Copy each line below exactly and leave the pictures out.

RAW DATA Start Marker

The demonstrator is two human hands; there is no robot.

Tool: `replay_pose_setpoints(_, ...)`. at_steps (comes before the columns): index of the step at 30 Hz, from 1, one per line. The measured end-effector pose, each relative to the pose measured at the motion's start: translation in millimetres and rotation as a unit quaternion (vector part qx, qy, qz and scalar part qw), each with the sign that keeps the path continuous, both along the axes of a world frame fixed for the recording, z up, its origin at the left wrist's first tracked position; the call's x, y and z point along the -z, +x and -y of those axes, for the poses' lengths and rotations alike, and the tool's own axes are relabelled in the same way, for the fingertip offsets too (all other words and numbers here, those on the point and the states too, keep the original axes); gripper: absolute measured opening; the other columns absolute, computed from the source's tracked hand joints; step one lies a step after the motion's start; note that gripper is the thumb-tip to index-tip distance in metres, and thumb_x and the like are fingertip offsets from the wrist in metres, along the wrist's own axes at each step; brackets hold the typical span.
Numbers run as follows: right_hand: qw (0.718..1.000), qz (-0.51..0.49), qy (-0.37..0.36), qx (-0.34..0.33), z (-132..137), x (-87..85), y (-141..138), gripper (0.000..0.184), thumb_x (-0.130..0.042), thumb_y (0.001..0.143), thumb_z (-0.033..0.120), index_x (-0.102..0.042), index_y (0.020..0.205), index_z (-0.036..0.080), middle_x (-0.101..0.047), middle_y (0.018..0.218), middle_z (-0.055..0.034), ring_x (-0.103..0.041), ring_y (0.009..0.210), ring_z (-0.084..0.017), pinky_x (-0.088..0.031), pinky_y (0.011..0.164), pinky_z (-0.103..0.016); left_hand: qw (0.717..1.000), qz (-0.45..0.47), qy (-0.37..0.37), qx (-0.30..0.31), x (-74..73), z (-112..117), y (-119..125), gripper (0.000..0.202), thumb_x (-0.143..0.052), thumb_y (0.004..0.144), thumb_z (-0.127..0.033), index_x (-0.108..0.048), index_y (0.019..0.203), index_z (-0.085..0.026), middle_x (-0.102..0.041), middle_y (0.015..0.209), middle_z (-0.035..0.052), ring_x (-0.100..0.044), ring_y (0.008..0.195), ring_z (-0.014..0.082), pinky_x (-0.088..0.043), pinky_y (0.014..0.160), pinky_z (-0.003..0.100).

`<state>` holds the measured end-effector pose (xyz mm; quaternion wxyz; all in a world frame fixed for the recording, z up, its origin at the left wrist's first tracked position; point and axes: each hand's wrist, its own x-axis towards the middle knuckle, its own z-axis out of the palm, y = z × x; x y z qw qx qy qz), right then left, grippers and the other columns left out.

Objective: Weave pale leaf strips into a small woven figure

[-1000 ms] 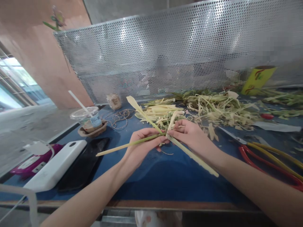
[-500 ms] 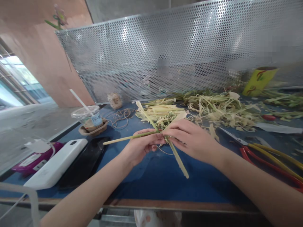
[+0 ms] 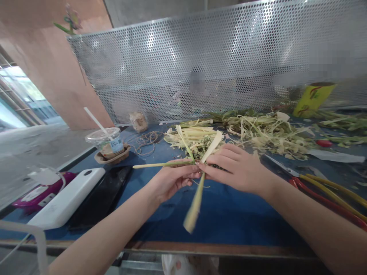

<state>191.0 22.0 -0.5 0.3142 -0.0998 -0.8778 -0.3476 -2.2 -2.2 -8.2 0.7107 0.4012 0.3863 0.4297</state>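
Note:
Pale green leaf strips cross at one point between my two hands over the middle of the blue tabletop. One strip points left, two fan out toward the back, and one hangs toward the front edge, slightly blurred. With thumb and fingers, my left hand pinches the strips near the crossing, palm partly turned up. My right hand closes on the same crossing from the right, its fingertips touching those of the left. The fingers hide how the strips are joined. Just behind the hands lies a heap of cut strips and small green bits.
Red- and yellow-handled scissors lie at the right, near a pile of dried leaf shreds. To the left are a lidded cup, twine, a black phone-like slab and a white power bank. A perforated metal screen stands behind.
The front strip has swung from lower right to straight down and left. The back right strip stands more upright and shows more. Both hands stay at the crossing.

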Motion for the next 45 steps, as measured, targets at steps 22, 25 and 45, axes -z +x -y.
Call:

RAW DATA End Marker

SOLUTION TO THIS PROBLEM:
The demonstrator is two human hands; there is no robot.

Tool: `replay_pose_setpoints(_, ...)`. at_steps (comes before the columns): index of the step at 30 Hz, from 1, one per line. The measured end-effector pose, each relative to the pose measured at the motion's start: translation in millimetres and rotation as a unit quaternion (vector part qx, qy, qz and scalar part qw), each with the sign that keeps the path continuous, both along the axes of a world frame fixed for the recording, z up, its origin at the left wrist's first tracked position; the call's x, y and z point along the -z, +x and -y of those axes, for the poses' lengths and rotations alike, and the tool's own axes are relabelled in the same way, for the fingertip offsets too (all other words and numbers here, those on the point and the states too, keep the original axes); gripper: absolute measured opening; the other columns absolute, computed from the source's tracked hand joints; step one lies a step after the motion's start; note that gripper is the thumb-tip to index-tip distance in metres, and thumb_x and the like are fingertip offsets from the wrist in metres, along the wrist's own axes at each step; brackets hold the typical span.
Numbers run as follows: right_hand: qw (0.718..1.000), qz (-0.51..0.49), qy (-0.37..0.36), qx (-0.34..0.33), z (-132..137), x (-87..85), y (-141..138), gripper (0.000..0.184), thumb_x (-0.130..0.042), thumb_y (0.001..0.143), thumb_z (-0.033..0.120), index_x (-0.102..0.042), index_y (0.020..0.205), index_z (-0.036..0.080), middle_x (-0.101..0.047), middle_y (0.018..0.218), middle_z (-0.055..0.034), ring_x (-0.103..0.041), ring_y (0.009..0.210), ring_z (-0.084..0.017), pinky_x (-0.088..0.031), pinky_y (0.011..0.164), pinky_z (-0.103..0.016); left_hand: qw (0.717..1.000), qz (-0.45..0.47), qy (-0.37..0.37), qx (-0.30..0.31), x (-74..73), z (-112..117), y (-119..125), gripper (0.000..0.202), thumb_x (-0.143..0.052), thumb_y (0.004..0.144), thumb_z (-0.127..0.033), index_x (-0.108..0.048), index_y (0.019..0.203), index_z (-0.085..0.026), middle_x (-0.102..0.041), middle_y (0.015..0.209), middle_z (-0.035..0.052), ring_x (-0.100..0.044), ring_y (0.008..0.195), ring_z (-0.014..0.082), pinky_x (-0.088..0.043), pinky_y (0.014..0.160), pinky_z (-0.003..0.100).

`<state>` holds the measured end-effector pose (xyz mm; quaternion wxyz; all in a world frame fixed for the recording, z up, its origin at the left wrist's first tracked position; point and axes: each hand's wrist, its own x-axis towards the middle knuckle, its own z-axis out of the palm, y = z × x; x y z qw qx qy qz), right then left, grippers and the other columns left out.

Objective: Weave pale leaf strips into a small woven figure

[-1000 ms] 
[-500 ms] 
[+0 ms] 

<state>191.0 22.0 -0.5 0.3142 -0.0998 -0.8778 -0.3476 -2.2 -2.2 -8.2 0.7107 0.4012 0.3863 0.4297</state>
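Note:
Pale green leaf strips cross at one point between my two hands over the middle of the blue tabletop. One strip points left, two fan out toward the back, and one hangs toward the front edge, slightly blurred. With thumb and fingers, my left hand pinches the strips near the crossing, palm partly turned up. My right hand closes on the same crossing from the right, its fingertips touching those of the left. The fingers hide how the strips are joined. Just behind the hands lies a heap of cut strips and small green bits.
Red- and yellow-handled scissors lie at the right, near a pile of dried leaf shreds. To the left are a lidded cup, twine, a black phone-like slab and a white power bank. A perforated metal screen stands behind.
The front strip has swung from lower right to straight down and left. The back right strip stands more upright and shows more. Both hands stay at the crossing.
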
Motion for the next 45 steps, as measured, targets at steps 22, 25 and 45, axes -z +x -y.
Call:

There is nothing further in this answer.